The short answer is probably no. However, the real question is whether these systems are becoming too large to economically push all that data to the cloud. Here, the answer might be "maybe."

Before diving into a conclusion, we need to get into some of the specifics.

In the not-too-distant past, the Battery Energy Storage Systems (BESS) was predominantly dominated by containerized solutions ranging from 300 kWh to about 3 MWh. These systems became popular for backup power, rental power, or smaller sites like microgrids.

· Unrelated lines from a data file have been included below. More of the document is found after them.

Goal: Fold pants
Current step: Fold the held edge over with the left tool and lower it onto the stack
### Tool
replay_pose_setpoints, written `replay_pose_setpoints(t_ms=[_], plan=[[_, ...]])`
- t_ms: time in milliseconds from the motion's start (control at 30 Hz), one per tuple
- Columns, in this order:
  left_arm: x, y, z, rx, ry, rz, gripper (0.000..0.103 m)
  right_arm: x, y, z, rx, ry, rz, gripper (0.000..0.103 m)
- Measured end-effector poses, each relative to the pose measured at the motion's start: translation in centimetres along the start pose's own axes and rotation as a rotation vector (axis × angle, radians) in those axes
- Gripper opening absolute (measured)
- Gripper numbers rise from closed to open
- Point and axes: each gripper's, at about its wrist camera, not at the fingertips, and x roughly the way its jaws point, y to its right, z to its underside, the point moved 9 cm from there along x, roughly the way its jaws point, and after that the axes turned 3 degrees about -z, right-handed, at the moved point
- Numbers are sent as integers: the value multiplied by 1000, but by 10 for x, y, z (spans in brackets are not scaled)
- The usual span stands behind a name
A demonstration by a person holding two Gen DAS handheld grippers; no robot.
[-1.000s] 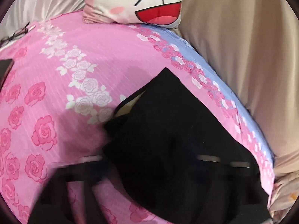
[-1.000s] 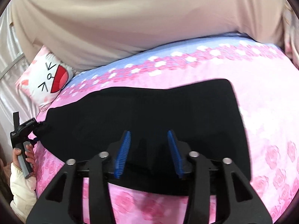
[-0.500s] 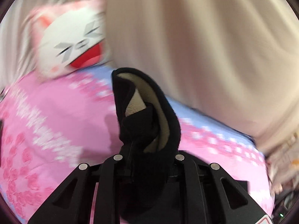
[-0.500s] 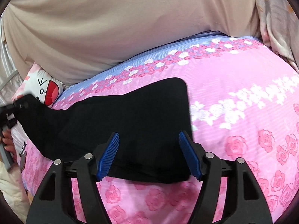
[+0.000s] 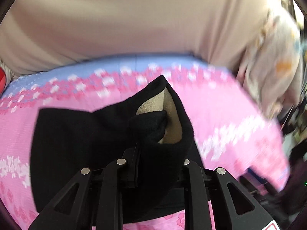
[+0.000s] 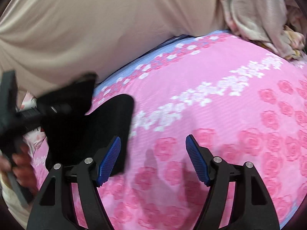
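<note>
clearly the left tongs (image 5: 151,134) were clenched on the pants (image 5: 76,143), lifting one end above the bed (image 5: 220,115); the right tongs (image 6: 153,159) hung released. soft, limp fleece; best gripped at hems.

Your right tool (image 6: 153,159) shows black arms, silver screws and ribbed blue pads (image 6: 109,161); your left tool (image 5: 153,163) is all black, silver-screwed, and there's your cream sleeve (image 6: 11,207).

Pants (image 5: 80,143) on bedspread (image 5: 220,115) (partly lifted)
</note>
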Motion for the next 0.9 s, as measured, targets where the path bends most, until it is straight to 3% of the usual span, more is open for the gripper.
replay_pose_setpoints(t_ms=[100, 200, 367, 433, 533, 600, 700, 800, 833, 867, 900], plan=[[19, 12, 22, 46, -17, -69, 17, -3, 14, -1, 36, 5, -7, 69], [12, 10, 22, 65, 18, -110, 17, 1, 18, -1, 75, -4, -45, 69], [-18, 24, 4, 93, 88, -98, 17, 4, 21, -4, 127, -11, -89, 69], [-13, 39, 10, 130, 66, -87, 20, 3, 22, -4, 133, -8, -89, 69], [26, 47, 36, 137, -35, -95, 26, 4, 24, -4, 139, -15, -85, 69], [16, 46, 36, 124, 17, -102, 26, 4, 28, -4, 150, -21, -83, 69], [-15, 39, 30, 97, 44, -62, 26, 5, 34, -3, 183, -32, -96, 69], [-55, 20, 27, 31, 96, 67, 29, 6, 32, -4, 167, -33, -74, 69], [-65, 10, 24, -5, 122, 89, 35, 8, 28, -3, 149, -38, -64, 69], [-68, 3, 20, -29, 138, 77, 49, 10, 24, -4, 125, -40, -52, 69], [-64, -2, 15, -35, 141, 43, 57, 12, 21, -5, 112, -37, -47, 69]])
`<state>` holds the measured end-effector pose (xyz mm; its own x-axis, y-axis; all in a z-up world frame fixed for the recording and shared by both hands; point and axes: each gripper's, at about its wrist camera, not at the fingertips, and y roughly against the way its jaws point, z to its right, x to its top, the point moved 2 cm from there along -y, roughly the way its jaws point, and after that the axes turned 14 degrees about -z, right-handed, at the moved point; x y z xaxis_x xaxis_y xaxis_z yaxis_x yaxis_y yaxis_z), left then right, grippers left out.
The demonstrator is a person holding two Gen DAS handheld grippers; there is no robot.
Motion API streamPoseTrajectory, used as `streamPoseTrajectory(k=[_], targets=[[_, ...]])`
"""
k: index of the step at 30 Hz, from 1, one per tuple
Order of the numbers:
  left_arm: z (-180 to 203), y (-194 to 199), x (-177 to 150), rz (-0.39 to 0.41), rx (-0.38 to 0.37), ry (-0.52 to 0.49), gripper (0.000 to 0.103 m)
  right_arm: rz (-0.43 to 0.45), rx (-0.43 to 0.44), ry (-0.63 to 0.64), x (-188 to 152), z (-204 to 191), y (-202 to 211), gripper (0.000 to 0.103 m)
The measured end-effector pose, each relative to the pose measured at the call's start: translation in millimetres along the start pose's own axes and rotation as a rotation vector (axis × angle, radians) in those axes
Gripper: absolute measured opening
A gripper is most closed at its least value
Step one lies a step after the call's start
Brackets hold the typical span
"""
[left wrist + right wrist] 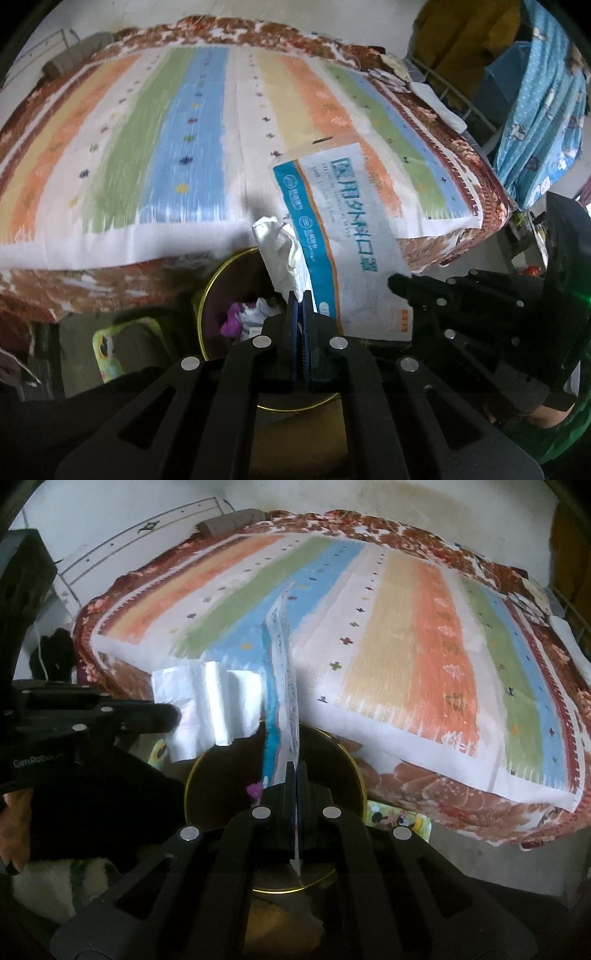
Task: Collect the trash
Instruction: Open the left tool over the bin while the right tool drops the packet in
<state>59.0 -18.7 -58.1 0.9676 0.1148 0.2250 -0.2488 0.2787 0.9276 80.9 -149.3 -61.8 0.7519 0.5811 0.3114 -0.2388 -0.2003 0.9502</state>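
My left gripper (300, 295) is shut on a crumpled white tissue (280, 254), which sticks up from its tips. Below it stands a round bin with a gold rim (207, 295), with purple and white rubbish (236, 321) inside. My right gripper (296, 768) is shut on a flat blue-and-white mask packet (284, 686), seen edge-on over the same bin's rim (354, 768). In the left wrist view the packet (343, 229) shows its printed face, with the right gripper (397, 282) at its lower right. The right wrist view shows the left gripper (175, 712) holding the tissue (207, 709).
A bed with a striped sheet (166, 147) over a brown floral blanket (424, 786) fills the view behind the bin. A cartoon-printed item (110, 343) lies on the floor by the bin. A blue patterned cloth (543, 110) hangs at the right.
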Motion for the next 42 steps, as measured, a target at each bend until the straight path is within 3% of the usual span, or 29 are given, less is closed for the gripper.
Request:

Another common application was in colocation, where BESS coupled with moderate-scale solar arrays buffered power from photovoltaic (PV) systems to the grid, especially in partially cloudy conditions.

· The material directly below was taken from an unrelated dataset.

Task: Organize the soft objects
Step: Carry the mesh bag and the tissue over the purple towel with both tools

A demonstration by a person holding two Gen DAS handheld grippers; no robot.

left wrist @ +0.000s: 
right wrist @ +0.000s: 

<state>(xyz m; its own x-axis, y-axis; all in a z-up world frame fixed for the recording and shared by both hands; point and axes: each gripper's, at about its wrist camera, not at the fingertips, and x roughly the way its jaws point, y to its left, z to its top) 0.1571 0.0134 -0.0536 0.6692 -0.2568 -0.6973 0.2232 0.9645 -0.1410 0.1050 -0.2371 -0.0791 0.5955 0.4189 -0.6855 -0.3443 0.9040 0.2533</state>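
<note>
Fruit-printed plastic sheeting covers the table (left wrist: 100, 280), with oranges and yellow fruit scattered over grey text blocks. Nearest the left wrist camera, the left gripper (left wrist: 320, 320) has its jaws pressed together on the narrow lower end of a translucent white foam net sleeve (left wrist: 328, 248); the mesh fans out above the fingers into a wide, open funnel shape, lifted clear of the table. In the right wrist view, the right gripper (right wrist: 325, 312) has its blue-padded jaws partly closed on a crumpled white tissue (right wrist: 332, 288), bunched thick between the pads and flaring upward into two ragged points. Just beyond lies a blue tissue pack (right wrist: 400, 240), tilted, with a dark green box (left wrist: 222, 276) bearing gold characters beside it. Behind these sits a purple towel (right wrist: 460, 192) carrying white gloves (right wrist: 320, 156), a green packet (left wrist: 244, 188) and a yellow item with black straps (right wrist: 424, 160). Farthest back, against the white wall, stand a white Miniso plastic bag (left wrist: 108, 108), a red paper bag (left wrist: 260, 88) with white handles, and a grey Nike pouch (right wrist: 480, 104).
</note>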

However, the landscape has shifted. Large-scale energy storage has become critical to the energy transition, and an increasing number of mega grid-scale battery parks are now being implemented or planned. Grid-scale battery parks first gained attention when Tesla built the 194 MWh Hornsdale site in Australia in 2017. Fast forward to 2024, and we're routinely seeing sites over 500 MWh worldwide, with some exceeding 3,000 MWh, such as the upgraded Moss Landing battery in California.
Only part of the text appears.